--- Listed records Enclosed Below ---

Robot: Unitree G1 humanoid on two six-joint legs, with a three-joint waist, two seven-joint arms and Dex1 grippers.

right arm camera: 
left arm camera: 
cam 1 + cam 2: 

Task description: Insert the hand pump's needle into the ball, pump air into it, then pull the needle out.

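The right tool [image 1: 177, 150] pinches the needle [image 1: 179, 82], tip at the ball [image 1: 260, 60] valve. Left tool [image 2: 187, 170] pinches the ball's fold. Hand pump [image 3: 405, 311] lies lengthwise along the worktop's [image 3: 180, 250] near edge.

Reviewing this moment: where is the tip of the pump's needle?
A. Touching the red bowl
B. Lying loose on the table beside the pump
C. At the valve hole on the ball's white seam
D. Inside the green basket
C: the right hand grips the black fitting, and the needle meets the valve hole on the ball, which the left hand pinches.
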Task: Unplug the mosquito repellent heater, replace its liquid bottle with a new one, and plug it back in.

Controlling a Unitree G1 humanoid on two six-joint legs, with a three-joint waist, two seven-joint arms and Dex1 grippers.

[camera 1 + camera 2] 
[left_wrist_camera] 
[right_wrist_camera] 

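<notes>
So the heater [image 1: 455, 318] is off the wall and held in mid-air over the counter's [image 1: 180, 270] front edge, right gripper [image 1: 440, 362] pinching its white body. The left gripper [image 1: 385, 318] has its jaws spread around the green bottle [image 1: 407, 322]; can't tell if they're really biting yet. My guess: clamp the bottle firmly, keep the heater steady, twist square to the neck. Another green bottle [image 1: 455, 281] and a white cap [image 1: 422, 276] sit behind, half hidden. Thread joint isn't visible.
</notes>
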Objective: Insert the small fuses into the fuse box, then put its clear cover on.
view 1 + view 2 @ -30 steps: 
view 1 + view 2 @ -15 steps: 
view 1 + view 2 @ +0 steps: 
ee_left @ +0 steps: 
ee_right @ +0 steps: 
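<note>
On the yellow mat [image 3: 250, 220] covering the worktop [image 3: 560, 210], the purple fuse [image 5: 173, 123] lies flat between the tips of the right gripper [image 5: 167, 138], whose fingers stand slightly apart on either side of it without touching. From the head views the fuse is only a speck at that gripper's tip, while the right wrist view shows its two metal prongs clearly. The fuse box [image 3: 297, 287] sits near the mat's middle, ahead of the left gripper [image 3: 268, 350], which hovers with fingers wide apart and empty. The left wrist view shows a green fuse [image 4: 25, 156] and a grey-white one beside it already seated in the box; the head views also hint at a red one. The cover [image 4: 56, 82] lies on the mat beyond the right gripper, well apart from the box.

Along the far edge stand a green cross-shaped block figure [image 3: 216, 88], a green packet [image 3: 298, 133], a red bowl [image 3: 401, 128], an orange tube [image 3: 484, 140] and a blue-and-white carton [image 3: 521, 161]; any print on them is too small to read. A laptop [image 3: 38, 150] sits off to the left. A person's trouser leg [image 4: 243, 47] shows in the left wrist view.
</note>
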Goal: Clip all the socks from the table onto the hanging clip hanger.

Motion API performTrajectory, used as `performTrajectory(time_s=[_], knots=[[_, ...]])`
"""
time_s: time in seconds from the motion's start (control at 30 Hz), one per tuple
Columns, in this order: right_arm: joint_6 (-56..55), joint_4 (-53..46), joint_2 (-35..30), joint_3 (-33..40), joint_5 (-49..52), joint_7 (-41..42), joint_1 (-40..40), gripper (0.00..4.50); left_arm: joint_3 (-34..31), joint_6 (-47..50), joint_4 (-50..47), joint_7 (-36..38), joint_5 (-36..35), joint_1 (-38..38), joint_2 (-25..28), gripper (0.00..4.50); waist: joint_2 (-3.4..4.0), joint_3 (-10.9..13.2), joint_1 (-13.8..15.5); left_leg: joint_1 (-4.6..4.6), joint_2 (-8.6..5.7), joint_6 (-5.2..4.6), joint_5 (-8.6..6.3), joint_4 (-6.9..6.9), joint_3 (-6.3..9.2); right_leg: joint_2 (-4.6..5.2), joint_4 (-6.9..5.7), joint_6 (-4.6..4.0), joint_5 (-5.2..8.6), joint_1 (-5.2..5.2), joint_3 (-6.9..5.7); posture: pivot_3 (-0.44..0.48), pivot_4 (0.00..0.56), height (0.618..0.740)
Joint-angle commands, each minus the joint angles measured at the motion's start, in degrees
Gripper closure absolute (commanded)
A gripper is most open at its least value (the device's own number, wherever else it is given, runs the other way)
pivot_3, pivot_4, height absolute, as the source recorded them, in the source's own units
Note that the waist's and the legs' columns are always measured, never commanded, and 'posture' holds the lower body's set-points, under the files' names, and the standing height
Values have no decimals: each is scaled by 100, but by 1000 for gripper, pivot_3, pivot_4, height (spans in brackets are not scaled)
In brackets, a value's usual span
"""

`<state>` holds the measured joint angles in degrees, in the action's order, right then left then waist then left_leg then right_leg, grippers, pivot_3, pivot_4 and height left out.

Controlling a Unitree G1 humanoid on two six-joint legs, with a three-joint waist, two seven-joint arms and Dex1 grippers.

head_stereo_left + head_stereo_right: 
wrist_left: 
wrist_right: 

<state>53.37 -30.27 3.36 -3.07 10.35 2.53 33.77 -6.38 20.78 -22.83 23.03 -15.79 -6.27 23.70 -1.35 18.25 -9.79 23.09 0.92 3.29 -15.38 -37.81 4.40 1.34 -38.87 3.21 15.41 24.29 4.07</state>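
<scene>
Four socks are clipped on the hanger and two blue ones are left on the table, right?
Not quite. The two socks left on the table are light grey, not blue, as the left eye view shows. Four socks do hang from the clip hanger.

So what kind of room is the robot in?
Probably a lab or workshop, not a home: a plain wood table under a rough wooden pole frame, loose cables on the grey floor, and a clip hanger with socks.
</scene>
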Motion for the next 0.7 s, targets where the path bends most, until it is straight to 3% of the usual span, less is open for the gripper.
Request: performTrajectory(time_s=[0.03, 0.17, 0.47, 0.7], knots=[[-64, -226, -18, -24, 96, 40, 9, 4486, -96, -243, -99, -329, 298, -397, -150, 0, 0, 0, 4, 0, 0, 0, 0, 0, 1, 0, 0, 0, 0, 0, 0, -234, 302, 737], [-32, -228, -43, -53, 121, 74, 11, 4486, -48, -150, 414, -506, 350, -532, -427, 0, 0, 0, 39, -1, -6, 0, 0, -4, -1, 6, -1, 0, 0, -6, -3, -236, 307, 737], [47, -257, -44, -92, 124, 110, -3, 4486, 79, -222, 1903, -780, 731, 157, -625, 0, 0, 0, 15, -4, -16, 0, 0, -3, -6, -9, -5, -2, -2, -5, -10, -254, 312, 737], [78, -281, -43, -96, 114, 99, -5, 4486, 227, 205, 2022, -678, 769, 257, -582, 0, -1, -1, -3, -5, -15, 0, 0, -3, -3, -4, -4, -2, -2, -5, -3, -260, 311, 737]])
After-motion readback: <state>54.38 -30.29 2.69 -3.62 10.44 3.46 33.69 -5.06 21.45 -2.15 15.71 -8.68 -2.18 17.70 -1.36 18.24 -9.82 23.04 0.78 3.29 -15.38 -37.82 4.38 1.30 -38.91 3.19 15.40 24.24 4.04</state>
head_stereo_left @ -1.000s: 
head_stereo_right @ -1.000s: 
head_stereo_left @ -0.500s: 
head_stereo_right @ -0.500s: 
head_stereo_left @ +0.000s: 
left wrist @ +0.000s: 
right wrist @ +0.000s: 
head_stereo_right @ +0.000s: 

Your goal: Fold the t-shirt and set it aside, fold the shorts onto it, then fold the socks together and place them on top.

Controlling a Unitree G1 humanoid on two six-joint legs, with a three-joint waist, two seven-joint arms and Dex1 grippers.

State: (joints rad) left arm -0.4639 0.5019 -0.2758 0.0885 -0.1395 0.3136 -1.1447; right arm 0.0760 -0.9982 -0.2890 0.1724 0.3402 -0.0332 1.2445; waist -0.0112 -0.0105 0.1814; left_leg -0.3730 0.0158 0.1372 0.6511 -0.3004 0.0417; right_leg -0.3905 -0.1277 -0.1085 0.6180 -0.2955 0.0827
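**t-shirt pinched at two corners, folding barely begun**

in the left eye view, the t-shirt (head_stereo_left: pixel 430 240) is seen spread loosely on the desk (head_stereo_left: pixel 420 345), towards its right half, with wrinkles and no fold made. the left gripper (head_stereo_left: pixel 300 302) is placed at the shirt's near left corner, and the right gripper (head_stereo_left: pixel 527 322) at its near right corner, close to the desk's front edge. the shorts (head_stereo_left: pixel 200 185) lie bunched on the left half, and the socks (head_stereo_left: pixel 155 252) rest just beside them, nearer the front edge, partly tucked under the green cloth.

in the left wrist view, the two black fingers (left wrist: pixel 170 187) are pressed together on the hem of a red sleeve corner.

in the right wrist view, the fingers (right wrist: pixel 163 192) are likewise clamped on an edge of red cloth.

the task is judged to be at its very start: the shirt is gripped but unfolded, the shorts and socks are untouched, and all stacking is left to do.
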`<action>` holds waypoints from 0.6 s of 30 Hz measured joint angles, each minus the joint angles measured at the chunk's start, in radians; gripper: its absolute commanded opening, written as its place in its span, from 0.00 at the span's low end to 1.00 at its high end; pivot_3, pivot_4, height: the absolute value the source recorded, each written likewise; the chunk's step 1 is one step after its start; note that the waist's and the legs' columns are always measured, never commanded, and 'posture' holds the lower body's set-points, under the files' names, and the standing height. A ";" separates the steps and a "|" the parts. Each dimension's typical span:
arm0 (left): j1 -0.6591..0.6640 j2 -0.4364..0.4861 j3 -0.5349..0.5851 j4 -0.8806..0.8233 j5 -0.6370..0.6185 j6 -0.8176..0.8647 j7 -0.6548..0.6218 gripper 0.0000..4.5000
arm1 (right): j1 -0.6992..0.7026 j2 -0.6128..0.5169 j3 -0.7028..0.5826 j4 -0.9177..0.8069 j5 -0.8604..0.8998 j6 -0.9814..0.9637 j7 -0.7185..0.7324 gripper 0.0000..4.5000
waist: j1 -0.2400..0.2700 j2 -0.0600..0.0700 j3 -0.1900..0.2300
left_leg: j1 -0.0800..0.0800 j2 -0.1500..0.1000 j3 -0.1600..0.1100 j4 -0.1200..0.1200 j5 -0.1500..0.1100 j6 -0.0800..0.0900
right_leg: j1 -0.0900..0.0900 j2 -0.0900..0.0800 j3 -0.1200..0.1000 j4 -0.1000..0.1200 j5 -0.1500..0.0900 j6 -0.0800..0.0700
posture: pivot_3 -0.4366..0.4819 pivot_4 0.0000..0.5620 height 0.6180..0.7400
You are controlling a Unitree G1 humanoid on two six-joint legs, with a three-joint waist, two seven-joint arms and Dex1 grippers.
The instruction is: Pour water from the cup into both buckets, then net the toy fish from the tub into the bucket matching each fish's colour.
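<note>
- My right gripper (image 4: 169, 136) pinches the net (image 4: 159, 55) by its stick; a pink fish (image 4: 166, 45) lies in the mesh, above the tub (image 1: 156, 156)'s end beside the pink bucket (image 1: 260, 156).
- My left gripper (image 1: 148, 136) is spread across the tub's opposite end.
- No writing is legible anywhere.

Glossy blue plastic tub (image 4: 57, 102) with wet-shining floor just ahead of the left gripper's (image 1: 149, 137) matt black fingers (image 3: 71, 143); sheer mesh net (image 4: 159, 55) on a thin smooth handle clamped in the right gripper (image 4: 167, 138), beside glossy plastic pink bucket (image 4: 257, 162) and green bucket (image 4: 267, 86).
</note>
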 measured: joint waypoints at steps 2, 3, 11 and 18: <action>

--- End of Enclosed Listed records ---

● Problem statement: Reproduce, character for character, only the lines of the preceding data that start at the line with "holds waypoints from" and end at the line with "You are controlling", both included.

● Solution:
`<action>` holds waypoints from 0.6 s of 30 Hz measured joint angles, each minus the joint angles measured at the chunk's start, in radians; gripper: its absolute commanded opening, written as its place in its span, from 0.00 at the span's low end to 1.00 at its high end; pivot_3, pivot_4, height: the absolute value the source recorded, each written likewise; the chunk's step 1 is one step after its start; note that the waist's and the legs' columns are always measured, never commanded, and 'posture' holds the lower body's set-points, under the files' names, and the standing height. A ";" separates the steps and a "|" the parts. Each dimension's typical span:
arm0 (left): j1 -0.6591..0.6640 j2 -0.4364..0.4861 j3 -0.5349..0.5851 j4 -0.8806..0.8233 j5 -0.6370..0.6185 j6 -0.8176..0.8647 j7 -0.6548..0.6218 gripper 0.0000..4.5000
arm1 (right): j1 -0.6992..0.7026 j2 -0.6128..0.5169 j3 -0.7028..0.5826 j4 -0.9177..0.8069 j5 -0.8604..0.8998 j6 -0.9814..0.9637 j7 -0.7185..0.7324 gripper 0.0000..4.5000
waist: j1 -0.2400..0.2700 j2 -0.0600..0.0700 j3 -0.1900..0.2300
left_leg: j1 -0.0800..0.0800 j2 -0.1500..0.1000 j3 -0.1600..0.1100 j4 -0.1200..0.1200 j5 -0.1500..0.1100 j6 -0.0800..0.0900
right_leg: j1 -0.0900..0.0900 j2 -0.0900..0.0800 j3 -0.1200..0.1000 j4 -0.1000..0.1200 j5 -0.1500..0.0900 j6 -0.0800..0.0700
posture: pivot_3 -0.4366..0.4819 pivot_4 0.0000..0.5620 height 0.6180..0.7400
You are controlling a Unitree G1 humanoid on two six-joint legs, with a three-joint waist, two seven-joint arms and Dex1 grippers.

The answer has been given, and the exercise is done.